* Assignment
Would you transcribe each entry that follows word for word, minus the images?

* Available records
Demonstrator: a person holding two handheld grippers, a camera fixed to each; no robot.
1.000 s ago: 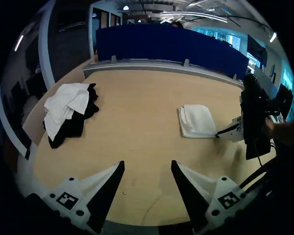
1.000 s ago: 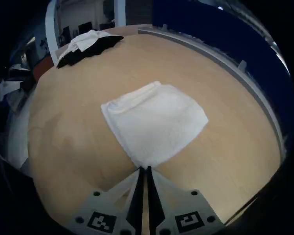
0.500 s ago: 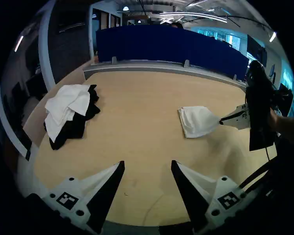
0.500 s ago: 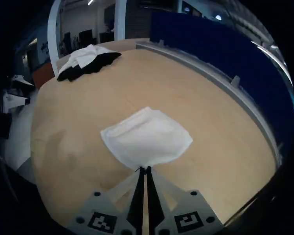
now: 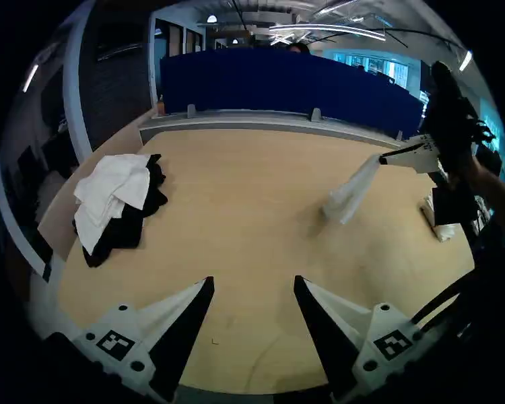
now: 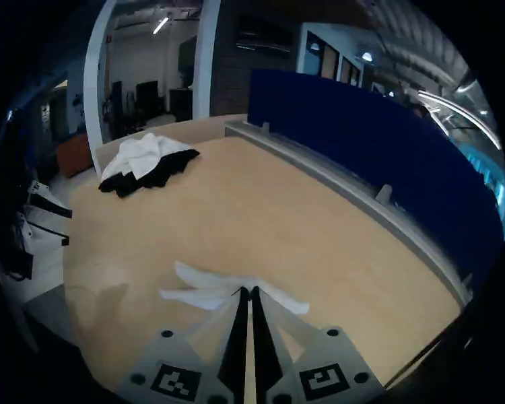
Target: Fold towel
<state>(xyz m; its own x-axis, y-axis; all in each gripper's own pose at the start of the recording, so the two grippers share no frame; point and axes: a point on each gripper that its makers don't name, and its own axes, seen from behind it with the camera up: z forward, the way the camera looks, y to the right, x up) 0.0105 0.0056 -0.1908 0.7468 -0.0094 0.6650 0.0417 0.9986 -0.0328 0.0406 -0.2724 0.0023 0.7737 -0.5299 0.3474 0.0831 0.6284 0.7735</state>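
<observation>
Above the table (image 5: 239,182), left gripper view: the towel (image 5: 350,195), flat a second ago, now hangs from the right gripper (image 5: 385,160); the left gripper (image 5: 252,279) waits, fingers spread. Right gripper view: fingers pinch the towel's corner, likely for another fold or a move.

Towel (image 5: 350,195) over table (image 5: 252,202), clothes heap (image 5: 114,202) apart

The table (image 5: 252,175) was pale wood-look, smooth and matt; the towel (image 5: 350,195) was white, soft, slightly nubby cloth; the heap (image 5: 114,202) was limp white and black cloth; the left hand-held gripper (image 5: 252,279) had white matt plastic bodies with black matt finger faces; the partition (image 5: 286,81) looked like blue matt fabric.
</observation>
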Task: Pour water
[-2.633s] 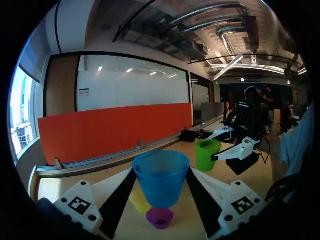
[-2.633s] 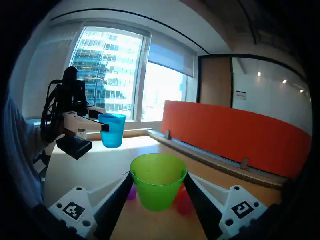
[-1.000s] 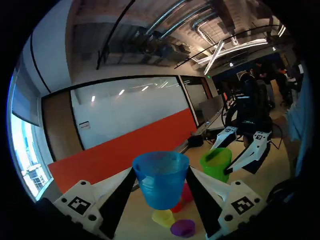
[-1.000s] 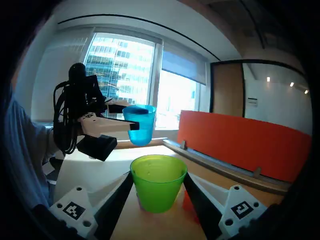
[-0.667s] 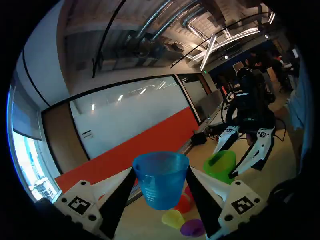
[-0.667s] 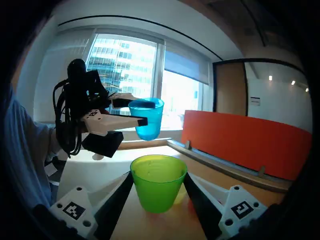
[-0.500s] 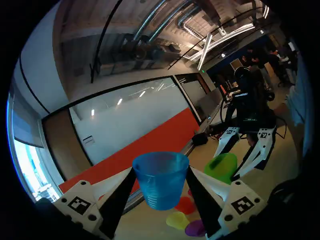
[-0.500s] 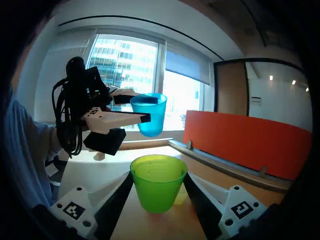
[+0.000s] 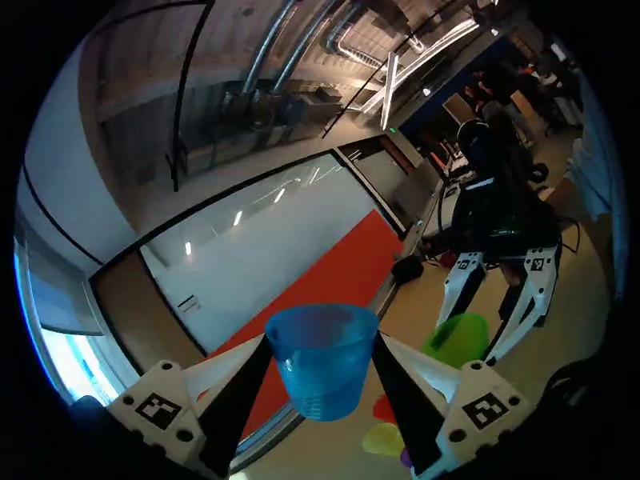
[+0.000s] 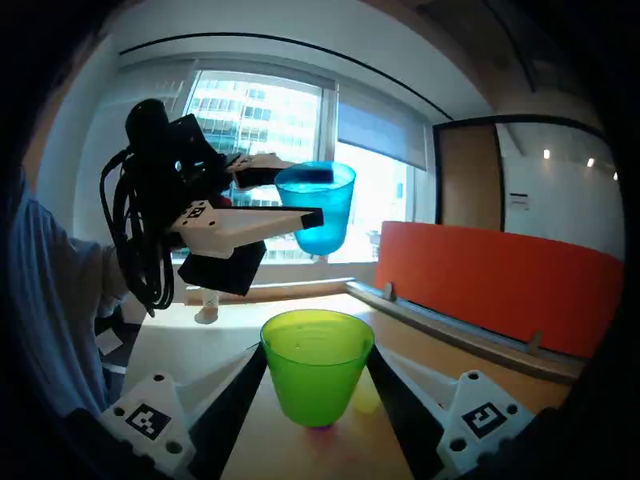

* Answer to this problem
Demonstrator: a person holding two handheld grippers, a camera fixed to each; no robot.
1.000 s ago: 
1.000 s ago: 
0.500 s ago: 
0.500 s ago: 
now: 
now: 
Target: Fold towel
<state>(xyz m; its own x-axis, y-axis; all in each gripper's own pose at the start of the recording, so the two grippers share no frame; point and axes: a point on each gripper that its makers don't name, and its own axes, seen from behind it with the camera up: z forward, the way the camera looks, y to the right, x up) 0.0105 0.0056 -0.1908 0.7468 -0.0094 0.6650 0.0417 0.9986 -0.0328 0.0406 -0.2724 0.0023 0.7737 -0.5299 0.3474 0.0831 0.6284 0.7735</state>
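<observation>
Above the table (image 5: 239,182), left gripper view: the towel (image 5: 350,195), flat a second ago, now hangs from the right gripper (image 5: 385,160); the left gripper (image 5: 252,279) waits, fingers spread. Right gripper view: fingers pinch the towel's corner, likely for another fold or a move.

Towel (image 5: 350,195) over table (image 5: 252,202), clothes heap (image 5: 114,202) apart

The table (image 5: 252,175) was pale wood-look, smooth and matt; the towel (image 5: 350,195) was white, soft, slightly nubby cloth; the heap (image 5: 114,202) was limp white and black cloth; the left hand-held gripper (image 5: 252,279) had white matt plastic bodies with black matt finger faces; the partition (image 5: 286,81) looked like blue matt fabric.
</observation>
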Task: Pour water
[-2.633s] 
[-2.633s] 
[-1.000s] 
[-1.000s] 
[-0.667s] 
[-0.667s] 
[-0.500s] 
[-0.500s] 
[+0.000s] 
[+0.000s] 

This finishes the answer to the exercise.